By the way, that business model won't work out so well as educational institutions learn more and more about the free software creative tools available out there and start putting high school, middle school, even elementary school students in front of them. How do you compete against that rich experience? I'll quote you again: "Less time on getting things to work meant he gets to spend more time on what he really loves." If I've been using the software in school for years why would I bother learning something new and different if the learning curve is going to keep me from production? :) :) :)

"Innovate or Integrate" is not a trade-off. It is possible to have both.

From the title it seems to equate Innovation to Open Source -> interesting.

There is no reason why a corporate backed productline cannot have a tightly integrated workflows *irrespective* of whether it is open source or not. The 2 aspects are orthogonal to each other :)

I've always wondered why companies don't go after customers they already have, rather than trying to get new ones.

They already have an is, so why not take advantage.

Hold that thought.

I've also wondered why it is that almost every "creative" uses and learns the version of Adobe they've been given and never the very latest.

I still know people who swear by Photoshop 5.5 for goodness sake!

The answer turns out to be that Adobe, whilst they have a good set of products — do not care.
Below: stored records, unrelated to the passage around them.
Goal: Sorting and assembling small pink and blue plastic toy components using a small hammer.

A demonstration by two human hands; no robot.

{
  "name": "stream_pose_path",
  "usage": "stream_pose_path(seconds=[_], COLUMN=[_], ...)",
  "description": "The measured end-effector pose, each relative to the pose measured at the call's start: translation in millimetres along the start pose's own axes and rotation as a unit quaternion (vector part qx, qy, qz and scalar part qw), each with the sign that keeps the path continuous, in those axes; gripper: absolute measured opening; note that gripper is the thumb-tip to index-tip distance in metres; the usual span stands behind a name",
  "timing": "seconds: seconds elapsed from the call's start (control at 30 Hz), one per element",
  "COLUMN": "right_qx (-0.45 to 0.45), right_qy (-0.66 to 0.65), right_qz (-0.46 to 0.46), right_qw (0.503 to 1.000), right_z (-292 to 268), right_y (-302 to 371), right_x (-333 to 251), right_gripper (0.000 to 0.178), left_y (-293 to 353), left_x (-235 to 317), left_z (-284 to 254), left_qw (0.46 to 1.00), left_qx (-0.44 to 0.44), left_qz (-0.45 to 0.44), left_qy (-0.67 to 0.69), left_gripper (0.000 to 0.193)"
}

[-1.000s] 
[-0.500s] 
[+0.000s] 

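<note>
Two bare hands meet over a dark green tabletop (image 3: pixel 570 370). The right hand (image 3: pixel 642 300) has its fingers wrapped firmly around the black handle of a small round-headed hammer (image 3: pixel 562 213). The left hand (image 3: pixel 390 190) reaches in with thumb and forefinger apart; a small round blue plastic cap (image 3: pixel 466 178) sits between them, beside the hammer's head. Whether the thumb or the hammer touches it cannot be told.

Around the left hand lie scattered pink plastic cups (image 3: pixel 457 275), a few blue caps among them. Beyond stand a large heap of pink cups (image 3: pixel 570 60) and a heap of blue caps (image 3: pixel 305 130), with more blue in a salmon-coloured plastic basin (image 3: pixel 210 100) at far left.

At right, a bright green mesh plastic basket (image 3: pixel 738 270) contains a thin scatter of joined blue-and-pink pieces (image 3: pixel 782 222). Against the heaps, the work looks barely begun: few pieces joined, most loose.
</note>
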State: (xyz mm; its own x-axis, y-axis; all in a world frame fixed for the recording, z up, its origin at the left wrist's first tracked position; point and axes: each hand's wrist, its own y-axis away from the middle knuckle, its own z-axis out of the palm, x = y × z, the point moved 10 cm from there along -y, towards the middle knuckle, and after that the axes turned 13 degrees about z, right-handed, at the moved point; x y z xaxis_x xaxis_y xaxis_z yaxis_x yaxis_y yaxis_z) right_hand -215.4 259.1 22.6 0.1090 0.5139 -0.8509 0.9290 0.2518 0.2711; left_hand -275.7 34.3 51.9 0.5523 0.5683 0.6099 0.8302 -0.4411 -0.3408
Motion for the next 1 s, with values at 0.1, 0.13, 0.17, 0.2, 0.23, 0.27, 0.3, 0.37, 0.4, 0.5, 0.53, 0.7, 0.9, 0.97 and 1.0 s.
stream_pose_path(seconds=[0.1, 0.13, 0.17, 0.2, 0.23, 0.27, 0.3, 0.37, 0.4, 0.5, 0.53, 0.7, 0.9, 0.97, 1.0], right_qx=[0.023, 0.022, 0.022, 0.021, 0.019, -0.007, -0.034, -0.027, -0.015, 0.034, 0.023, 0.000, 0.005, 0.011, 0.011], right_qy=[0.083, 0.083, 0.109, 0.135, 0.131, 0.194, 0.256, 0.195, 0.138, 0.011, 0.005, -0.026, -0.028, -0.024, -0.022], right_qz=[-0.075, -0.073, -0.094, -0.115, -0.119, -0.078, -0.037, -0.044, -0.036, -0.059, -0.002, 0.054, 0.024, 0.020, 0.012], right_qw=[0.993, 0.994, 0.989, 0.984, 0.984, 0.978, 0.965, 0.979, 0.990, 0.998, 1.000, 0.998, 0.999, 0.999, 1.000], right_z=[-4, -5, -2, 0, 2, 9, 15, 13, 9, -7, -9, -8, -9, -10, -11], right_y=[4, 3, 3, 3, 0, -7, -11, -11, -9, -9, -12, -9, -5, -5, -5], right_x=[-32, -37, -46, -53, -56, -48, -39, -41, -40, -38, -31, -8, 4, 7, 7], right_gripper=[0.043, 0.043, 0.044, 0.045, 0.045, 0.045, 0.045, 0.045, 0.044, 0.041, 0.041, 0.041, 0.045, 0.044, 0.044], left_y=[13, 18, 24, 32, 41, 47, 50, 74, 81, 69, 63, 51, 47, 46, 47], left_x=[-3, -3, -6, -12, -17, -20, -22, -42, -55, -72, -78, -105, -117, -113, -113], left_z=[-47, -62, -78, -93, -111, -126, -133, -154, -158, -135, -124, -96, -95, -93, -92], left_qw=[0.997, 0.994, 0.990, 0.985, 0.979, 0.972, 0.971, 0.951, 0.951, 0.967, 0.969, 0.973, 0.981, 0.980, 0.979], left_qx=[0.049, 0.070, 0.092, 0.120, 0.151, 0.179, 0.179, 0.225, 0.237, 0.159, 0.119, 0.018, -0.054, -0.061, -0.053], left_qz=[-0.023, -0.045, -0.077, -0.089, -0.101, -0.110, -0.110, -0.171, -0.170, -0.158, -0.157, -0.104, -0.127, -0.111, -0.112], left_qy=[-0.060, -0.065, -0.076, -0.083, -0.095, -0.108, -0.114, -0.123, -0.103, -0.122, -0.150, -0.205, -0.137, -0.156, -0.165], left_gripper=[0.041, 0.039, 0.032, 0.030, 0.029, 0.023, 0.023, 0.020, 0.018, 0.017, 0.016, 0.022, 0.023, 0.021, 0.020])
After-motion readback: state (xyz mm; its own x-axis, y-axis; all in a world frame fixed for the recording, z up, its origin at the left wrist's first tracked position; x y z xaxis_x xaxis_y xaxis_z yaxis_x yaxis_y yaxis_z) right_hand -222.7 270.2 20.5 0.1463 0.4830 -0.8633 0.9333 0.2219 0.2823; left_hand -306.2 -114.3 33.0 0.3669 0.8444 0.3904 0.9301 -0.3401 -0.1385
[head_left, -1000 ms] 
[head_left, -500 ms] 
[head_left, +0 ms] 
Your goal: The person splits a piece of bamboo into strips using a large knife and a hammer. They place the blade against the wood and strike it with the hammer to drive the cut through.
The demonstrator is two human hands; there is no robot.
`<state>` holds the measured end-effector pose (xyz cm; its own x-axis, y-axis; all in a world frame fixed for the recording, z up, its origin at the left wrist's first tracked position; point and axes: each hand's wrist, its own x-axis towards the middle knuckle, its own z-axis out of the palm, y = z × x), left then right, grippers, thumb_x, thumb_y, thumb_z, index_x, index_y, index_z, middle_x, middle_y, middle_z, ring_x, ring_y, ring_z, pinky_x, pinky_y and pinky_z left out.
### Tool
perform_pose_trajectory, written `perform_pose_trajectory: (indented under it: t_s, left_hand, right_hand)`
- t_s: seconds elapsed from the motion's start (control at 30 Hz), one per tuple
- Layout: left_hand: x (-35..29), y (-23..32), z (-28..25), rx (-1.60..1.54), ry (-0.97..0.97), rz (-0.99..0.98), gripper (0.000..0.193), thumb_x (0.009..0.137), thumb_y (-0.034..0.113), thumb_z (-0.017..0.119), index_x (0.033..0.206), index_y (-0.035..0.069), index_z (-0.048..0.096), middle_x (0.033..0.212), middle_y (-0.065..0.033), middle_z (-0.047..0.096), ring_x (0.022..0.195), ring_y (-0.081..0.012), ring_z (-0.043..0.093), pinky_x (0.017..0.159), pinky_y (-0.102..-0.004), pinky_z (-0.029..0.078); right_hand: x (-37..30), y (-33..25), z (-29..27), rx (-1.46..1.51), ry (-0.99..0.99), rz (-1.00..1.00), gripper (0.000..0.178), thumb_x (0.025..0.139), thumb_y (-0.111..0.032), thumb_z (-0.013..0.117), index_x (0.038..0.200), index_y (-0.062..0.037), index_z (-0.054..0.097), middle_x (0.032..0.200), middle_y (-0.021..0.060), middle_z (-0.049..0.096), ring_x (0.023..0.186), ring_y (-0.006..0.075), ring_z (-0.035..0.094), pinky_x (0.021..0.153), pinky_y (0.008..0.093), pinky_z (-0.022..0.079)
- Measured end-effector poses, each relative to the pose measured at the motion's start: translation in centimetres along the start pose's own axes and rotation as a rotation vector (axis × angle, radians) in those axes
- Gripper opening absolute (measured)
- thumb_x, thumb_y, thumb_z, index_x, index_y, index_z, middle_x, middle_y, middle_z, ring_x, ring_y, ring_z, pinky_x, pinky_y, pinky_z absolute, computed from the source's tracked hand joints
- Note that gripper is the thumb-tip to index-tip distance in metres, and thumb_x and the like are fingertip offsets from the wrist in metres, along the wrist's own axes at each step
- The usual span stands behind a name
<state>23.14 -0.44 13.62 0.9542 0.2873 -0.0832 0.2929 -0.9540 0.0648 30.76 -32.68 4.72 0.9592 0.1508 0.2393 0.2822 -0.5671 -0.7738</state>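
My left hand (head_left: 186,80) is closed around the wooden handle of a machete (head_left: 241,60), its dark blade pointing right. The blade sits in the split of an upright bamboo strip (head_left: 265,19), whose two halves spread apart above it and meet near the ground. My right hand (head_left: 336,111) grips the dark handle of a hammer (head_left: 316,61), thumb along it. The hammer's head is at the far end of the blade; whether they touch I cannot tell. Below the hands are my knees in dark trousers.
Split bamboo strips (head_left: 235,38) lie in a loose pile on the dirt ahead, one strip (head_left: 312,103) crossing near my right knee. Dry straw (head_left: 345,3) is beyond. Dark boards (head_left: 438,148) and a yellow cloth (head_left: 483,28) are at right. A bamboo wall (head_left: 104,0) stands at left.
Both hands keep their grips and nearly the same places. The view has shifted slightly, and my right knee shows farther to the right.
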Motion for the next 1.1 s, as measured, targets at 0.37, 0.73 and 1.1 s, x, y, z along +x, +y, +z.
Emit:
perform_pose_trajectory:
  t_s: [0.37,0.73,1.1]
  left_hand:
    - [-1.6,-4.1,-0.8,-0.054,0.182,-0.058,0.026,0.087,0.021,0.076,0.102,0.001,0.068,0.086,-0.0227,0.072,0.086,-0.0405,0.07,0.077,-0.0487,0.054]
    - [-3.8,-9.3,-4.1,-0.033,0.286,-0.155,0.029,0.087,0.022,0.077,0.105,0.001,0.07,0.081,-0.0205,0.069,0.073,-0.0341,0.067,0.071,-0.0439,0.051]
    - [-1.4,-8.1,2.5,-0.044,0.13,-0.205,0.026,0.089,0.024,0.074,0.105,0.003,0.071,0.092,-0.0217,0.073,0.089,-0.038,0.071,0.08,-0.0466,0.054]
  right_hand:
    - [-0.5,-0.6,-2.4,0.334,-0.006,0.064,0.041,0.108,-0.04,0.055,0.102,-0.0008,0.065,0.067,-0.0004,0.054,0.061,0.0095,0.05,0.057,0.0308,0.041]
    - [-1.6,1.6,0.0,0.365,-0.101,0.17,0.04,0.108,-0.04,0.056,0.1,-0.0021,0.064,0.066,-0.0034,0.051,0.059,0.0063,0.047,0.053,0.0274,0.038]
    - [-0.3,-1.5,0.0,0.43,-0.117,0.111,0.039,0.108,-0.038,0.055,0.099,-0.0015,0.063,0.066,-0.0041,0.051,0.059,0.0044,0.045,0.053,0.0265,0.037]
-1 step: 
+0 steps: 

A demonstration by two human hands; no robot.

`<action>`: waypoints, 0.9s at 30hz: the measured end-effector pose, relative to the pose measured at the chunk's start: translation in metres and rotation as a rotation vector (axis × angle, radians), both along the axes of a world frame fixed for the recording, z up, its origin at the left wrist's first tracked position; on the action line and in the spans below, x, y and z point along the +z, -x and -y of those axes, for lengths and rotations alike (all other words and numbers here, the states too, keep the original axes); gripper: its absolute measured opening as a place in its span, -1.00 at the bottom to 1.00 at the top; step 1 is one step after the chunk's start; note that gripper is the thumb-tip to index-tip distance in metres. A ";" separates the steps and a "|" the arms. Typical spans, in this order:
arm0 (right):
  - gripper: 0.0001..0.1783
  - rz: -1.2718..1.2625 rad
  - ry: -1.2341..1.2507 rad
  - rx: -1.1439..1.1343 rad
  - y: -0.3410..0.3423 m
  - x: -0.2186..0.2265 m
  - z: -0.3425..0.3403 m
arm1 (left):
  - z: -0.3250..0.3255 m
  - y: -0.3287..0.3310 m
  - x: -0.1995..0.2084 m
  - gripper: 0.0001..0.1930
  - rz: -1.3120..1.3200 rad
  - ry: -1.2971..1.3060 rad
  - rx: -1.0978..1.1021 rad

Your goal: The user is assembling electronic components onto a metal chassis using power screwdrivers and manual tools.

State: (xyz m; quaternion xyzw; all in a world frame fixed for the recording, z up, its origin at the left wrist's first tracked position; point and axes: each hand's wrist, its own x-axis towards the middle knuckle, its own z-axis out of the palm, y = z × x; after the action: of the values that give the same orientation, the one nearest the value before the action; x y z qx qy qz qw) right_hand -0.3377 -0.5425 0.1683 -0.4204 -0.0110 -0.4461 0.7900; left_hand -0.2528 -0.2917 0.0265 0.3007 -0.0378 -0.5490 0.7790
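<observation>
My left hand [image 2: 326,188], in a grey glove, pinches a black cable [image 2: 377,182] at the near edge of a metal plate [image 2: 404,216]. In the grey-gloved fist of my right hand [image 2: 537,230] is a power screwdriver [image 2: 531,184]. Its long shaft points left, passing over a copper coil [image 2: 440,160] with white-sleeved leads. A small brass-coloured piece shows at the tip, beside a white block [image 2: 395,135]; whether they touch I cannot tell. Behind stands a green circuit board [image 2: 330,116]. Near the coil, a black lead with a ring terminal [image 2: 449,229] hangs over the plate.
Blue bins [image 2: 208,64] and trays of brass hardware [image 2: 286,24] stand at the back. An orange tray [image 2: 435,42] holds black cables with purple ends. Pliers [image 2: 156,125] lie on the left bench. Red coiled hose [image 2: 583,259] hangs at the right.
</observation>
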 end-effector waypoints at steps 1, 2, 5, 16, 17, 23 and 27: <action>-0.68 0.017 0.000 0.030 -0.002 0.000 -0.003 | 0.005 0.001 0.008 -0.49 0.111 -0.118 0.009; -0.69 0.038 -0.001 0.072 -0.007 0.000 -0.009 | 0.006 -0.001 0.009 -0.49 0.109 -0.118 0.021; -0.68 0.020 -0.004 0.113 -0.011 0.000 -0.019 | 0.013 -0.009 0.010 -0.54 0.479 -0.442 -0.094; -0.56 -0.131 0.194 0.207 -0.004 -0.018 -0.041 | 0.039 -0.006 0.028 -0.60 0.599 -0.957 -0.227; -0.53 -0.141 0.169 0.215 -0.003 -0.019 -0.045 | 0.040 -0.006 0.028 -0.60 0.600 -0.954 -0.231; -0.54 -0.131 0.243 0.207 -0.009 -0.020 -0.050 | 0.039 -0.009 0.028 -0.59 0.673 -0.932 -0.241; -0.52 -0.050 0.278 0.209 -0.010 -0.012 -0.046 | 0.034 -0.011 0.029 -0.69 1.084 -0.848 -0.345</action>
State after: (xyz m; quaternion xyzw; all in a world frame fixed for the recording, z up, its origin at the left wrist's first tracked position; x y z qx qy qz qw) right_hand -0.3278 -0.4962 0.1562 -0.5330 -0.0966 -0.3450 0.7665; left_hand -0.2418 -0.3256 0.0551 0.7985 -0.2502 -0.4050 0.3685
I've spoken to people at many (news) organisations (in fact I used to work at News Ltd myself) and many of them would love to pay Adobe for a version of CS that worked on Linux – but it can't be bought for love or money.

Which is why they are drifting over the Free Software.

I'd love to upgrade my 4 licences (at a mere cost of AUD$10,000) so that they ran on Linux.

That AUD$10,000 spend would actually save me money.

But this is Adobe.

I'm not holding my breath.

You could always install Solaris... Adobe once sold Photoshop 3 for SPARC, if you can still find it anywhere :)

As the previous poster mentionned, sometimes, you dont have a choice of commercial or open source solutions. None of the Adobe products are available for Solaris. If all the products were available for the various Unix flavors, Adobe would surely expand their customer base.

So, how about CS3 for Solaris x86 and Sparc?